Als Clark Rockefeller hat der aus Bayern stammende Christian Gerhartsreiter jahrzehntelang Menschen hinters Licht geführt. 2013 wurde er in Kalifornien wegen Mordes zu 27 Jahren Haft verurteilt. Walter Kirn hat ein Buch über seinen ehemaligen Freund geschrieben.
Stuttgart - Hochstapler begnügen sich nicht mit Kleinigkeiten. Wer andere bluffen will, macht am besten dicke Backen. Doch was der gebürtige Bayer Christian Gerhartsreiter abgeliefert hat, ist der Gipfel der Dreistigkeit. Der 2013 in den USA wegen Mordes zu 27 Jahren Haft verurteilte Blender gab sich unter dem Namen Clark Rockefeller als Mitglied jener sagenhaft reichen amerikanischen Familie aus.
Über Jahrzehnte hinweg gelang es dem 1961 in Siegsdorf geborenen Gerhartsreiter, ganz wie Patricia Highsmiths talentiertem Mr. Ripley, unter verschiedenen falschen Identitäten die Menschen um ihn herum hinters Licht zu führen, einschließlich der Ehefrau, mit der er mehrere Jahre lang verheiratet war. Einer der Gefoppten ist der amerikanische Schriftsteller Walter Kirn, der über seine Jahre währende Freundschaft mit dem gefährlichen Narzissten und über den Prozess gegen ihn das Buch „Blut will reden“ verfasst hat.

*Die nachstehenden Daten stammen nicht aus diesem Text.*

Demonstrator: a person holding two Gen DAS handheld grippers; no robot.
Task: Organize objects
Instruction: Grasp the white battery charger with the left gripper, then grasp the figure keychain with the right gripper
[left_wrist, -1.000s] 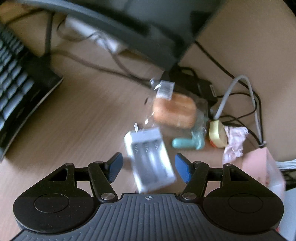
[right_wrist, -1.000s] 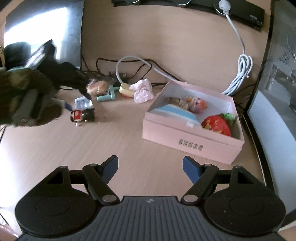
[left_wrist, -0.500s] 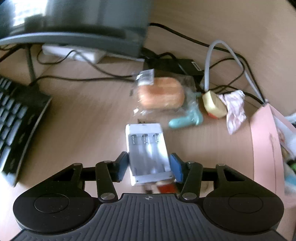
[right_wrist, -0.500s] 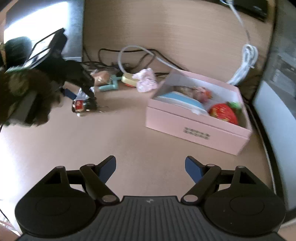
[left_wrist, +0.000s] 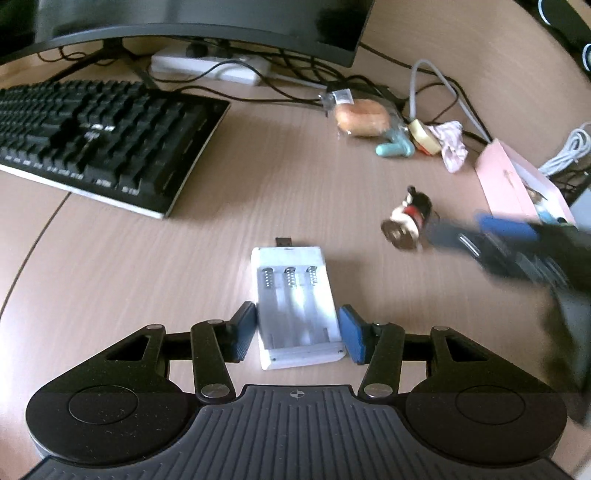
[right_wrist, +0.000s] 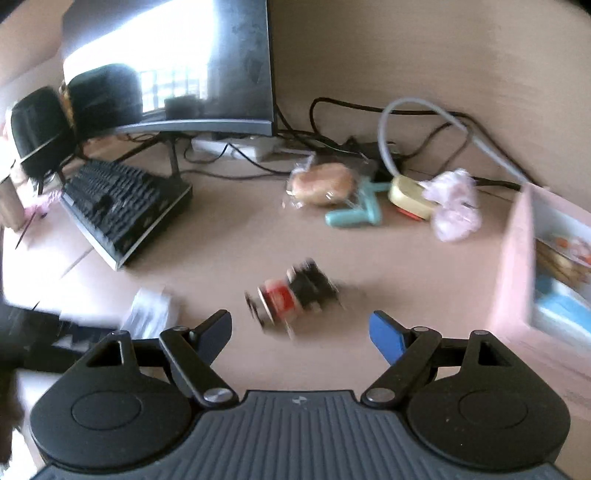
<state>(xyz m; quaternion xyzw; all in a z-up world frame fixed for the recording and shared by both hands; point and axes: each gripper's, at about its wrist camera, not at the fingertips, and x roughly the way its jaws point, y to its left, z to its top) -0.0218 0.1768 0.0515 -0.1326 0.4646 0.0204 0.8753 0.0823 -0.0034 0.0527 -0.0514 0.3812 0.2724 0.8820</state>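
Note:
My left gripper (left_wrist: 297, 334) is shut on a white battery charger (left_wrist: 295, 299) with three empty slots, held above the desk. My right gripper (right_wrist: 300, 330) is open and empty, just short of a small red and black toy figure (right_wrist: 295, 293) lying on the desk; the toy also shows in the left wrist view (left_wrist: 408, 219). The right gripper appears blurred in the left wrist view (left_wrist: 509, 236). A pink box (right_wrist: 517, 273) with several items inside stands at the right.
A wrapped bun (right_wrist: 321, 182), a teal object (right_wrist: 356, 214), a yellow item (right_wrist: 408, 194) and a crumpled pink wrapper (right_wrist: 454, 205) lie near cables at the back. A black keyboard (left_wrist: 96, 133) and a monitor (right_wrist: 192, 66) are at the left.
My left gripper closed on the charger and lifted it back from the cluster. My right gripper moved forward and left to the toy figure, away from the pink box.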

Wie gefährlich Gerhartsreiter alias Rockefeller ist, wurde Kirn erst im Nachhinein klar. Er ist inzwischen überzeugt, dass er das nächste Opfer des Psychopathen hätte werden können. Der hat wahrscheinlich zwei Menschen ermordet, den Sohn einer früheren Vermieterin und dessen Frau. Die im Garten verscharrte Leiche des Mannes wurde Jahre später bei Bauarbeiten gefunden, von der Frau fehlt seit 1985 jede Spur. Gerhartsreiter streitet bis heute ab, die beiden getötet zu haben.
Kirn beschreibt, wie er durch Zufall in die bizarre Welt Gerhartsreiters kam und wie der angebliche Rockefeller alle um ihn herum narrte und benutzte. Dabei bewegte er sich jahrelang in New Yorker Kreisen, in denen durchaus ein echter Rockefeller hätte auftauchen können. Die Dreistigkeit des Mannes, der 1978 nahezu mittellos als Student in die USA eingewandert war, ist einerseits faszinierend, andererseits erschrecken. „Ich hatte ihn nicht gekannt. Ich hatte alles falsch verstanden“, lautet das Resümee des Autors bereits während des Prozesses.

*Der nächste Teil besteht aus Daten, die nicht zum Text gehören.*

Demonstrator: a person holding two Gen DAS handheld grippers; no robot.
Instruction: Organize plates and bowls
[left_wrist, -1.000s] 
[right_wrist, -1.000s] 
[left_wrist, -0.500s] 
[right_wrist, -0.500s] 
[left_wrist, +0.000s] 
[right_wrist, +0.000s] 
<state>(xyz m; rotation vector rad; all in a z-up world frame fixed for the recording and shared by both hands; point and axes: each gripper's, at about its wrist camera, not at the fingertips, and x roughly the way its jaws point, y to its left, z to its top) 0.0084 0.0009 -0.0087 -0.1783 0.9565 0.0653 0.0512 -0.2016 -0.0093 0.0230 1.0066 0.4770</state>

Obwohl er wegen des blasierten Verhaltens „Rockefellers“ hin und hergerissen war zwischen Sympathie und Antipathie, konnte er doch nicht von ihm lassen. „Ich wollte wieder in jenen Club eingeladen werden“, gibt er unumwunden zu. Dass erst er dem Hochstapler die Tür dorthin durch ein Empfehlungsschreiben geöffnet hatte, wird ihm klar, als der Betrüger bereits aufgeflogen ist.
Für alle, die mit Narzissten zu tun haben – und das haben im Lauf des Lebens die meisten von uns – liefert „Blut will reden“ das spannende Psychogramm einer bizarren Persönlichkeit. Es ist auch der Versuch eines Betrogenen, die einzelnen Facetten des Betrugs im Nachhinein zu erkennen. Dank der beherzten Offenheit Kirns ist das nicht nur von der ersten bis zur letzten Seite ein Erlebnis. Es hinterlässt auch die Gewissheit, dass jeder von Hochstaplern wie Gerhartsreiter korrumpiert werden kann. Diese spielen virtuos mit der Eitelkeit ihrer Opfer, einer Eigenschaft, die Narzissten von Natur aus bestens vertraut ist.

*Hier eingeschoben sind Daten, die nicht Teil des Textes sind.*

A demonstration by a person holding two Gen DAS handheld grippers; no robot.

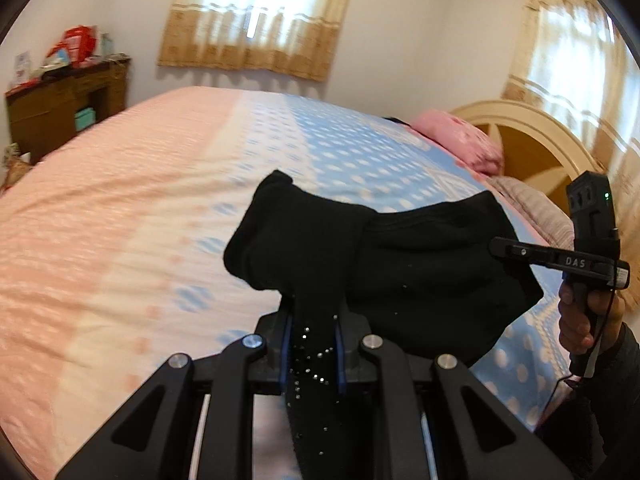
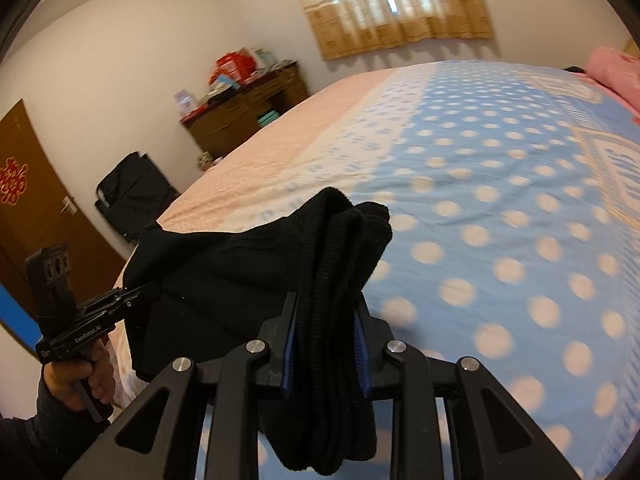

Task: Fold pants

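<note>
The black pants (image 1: 400,264) hang in the air above the bed, stretched between my two grippers. My left gripper (image 1: 314,316) is shut on one bunched end, which has small rhinestones on it. My right gripper (image 2: 326,308) is shut on the other end, a thick ribbed bundle of black cloth (image 2: 340,248). In the left wrist view the right gripper (image 1: 508,248) shows at the right, its tip in the cloth. In the right wrist view the left gripper (image 2: 136,294) shows at the left, gripping the pants' edge.
The bed (image 1: 120,216) has a pink and blue dotted sheet (image 2: 500,200). A pink pillow (image 1: 460,140) and a cream headboard (image 1: 528,128) lie at the right. A wooden dresser (image 2: 248,112) with boxes, a black chair (image 2: 132,192) and a brown door (image 2: 24,208) stand beyond the bed.
</note>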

Walter Kirn, Jahrgang 1962, ist Schriftsteller, Essayist und Literaturkritiker. Sein Roman „Up in the Air“, über einen vielfliegenden Geschäftsmann, dessen Kompetenz Kündigungsgespräche sind, wurde 2009 mit George Clooney in der Hauptrolle verfilmt.
Walter Kirn: „Blut will reden“. Aus dem Amerikanischen von Conny Lösch. Verlag C.H. Beck, München 2014. 288 Seiten, gebunden, 19,95 Euro. Auch als E-Book, 14,99 Euro; und als Hörbuch-Download, 16,71 Euro.